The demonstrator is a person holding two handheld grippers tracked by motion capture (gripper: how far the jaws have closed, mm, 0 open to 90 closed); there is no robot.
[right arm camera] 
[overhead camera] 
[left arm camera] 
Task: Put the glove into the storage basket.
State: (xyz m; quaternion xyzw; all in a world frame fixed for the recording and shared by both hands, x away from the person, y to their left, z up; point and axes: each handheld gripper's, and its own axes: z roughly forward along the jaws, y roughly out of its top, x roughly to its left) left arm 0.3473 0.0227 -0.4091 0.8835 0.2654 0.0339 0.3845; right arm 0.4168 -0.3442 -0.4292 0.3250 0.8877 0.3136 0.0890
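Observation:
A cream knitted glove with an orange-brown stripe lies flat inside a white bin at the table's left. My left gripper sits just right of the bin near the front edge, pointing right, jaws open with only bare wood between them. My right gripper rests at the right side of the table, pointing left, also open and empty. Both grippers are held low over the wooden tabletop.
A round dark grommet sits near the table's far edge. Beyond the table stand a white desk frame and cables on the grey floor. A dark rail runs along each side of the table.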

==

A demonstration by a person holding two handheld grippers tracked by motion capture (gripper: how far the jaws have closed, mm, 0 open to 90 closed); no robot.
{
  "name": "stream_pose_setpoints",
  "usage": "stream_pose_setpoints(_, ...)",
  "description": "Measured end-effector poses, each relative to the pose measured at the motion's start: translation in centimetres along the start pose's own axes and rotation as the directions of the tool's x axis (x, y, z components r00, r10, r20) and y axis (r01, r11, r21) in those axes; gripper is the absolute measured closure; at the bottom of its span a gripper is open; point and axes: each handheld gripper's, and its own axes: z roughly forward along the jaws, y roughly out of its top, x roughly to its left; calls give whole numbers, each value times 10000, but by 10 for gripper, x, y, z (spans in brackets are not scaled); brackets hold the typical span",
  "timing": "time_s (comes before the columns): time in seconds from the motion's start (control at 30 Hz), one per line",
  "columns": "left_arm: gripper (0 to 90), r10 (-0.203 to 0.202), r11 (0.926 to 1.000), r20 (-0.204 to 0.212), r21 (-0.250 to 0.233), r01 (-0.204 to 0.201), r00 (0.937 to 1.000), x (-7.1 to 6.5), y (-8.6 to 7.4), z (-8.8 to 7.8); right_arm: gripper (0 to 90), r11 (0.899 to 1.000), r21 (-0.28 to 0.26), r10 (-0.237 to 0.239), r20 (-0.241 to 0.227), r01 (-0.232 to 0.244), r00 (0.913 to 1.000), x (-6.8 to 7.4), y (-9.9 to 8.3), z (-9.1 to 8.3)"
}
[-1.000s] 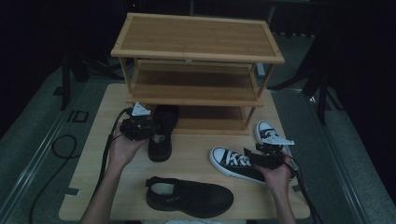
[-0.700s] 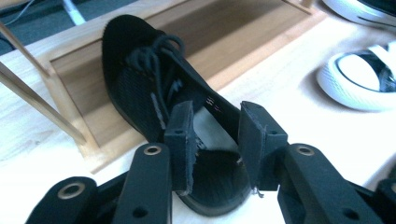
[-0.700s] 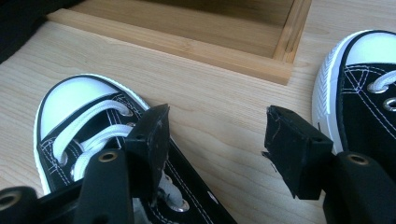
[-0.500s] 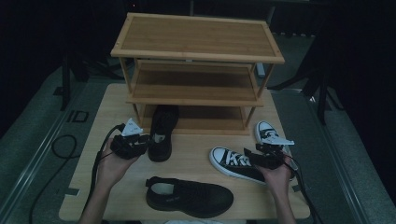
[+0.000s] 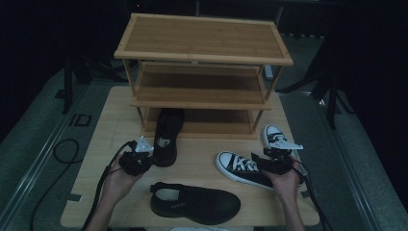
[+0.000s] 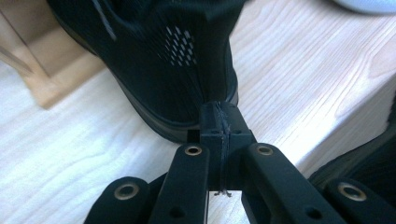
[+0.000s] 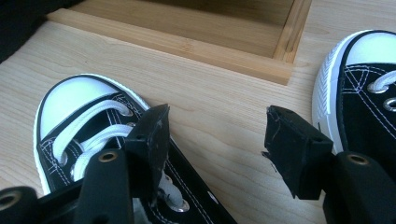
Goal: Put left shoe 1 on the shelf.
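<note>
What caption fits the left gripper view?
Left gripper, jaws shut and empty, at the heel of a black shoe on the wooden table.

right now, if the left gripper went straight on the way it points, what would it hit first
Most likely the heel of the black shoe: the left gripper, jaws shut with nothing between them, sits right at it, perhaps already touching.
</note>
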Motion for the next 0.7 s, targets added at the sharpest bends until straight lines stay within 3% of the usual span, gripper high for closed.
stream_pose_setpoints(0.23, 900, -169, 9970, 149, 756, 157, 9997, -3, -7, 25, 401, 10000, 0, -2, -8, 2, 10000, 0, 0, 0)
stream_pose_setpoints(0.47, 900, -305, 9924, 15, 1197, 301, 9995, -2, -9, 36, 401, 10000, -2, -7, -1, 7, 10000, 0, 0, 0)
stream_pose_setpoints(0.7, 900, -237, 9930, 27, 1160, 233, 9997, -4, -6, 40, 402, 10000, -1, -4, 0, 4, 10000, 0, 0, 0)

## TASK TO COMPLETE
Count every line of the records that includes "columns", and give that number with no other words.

## WRITTEN REPLY
2